- **Problem details**
Give the listing below again exactly, but without any of its pictures.

Data block Start Marker

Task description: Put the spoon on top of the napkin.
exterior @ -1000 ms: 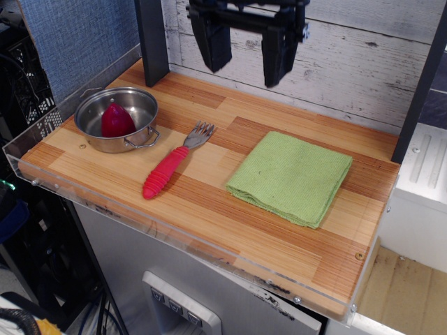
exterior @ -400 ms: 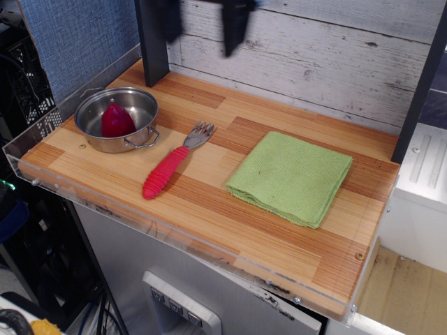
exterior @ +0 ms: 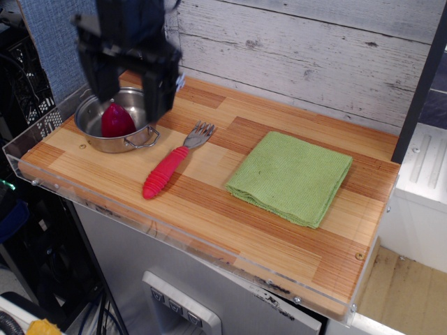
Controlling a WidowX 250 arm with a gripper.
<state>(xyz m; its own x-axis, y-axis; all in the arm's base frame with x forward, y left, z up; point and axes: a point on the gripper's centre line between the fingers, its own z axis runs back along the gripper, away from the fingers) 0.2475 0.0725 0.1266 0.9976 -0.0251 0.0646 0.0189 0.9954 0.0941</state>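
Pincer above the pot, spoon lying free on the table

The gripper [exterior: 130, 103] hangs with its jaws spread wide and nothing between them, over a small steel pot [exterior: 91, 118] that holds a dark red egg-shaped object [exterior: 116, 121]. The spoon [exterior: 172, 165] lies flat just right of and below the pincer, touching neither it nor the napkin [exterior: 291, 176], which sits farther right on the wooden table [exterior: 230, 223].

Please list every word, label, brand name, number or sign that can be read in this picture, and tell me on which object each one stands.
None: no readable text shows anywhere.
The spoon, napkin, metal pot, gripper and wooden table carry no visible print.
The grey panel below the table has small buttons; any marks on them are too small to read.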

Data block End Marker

- **Written solution**
Task description: Put the spoon on top of the napkin.
exterior @ -1000 ms: 
exterior @ -400 ms: 
exterior @ +0 ms: 
Controlling a WidowX 250 arm with a gripper.
<state>(xyz m; its own x-axis, y-axis; all in the arm's base frame with x forward, y left, z up; point and axes: a point on the gripper's centre line between the fingers, its own z axis runs back along the gripper, away from the fingers) 0.2475 0.0725 0.1266 0.9976 -0.0251 0.0646 0.0189 0.9954 0.0941</state>
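Pincer above the pot, spoon lying free on the table

The gripper [exterior: 130, 103] hangs with its jaws spread wide and nothing between them, over a small steel pot [exterior: 91, 118] that holds a dark red egg-shaped object [exterior: 116, 121]. The spoon [exterior: 172, 165] lies flat just right of and below the pincer, touching neither it nor the napkin [exterior: 291, 176], which sits farther right on the wooden table [exterior: 230, 223].

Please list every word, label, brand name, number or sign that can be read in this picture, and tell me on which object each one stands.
None: no readable text shows anywhere.
The spoon, napkin, metal pot, gripper and wooden table carry no visible print.
The grey panel below the table has small buttons; any marks on them are too small to read.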

Reply complete, and nothing else is required.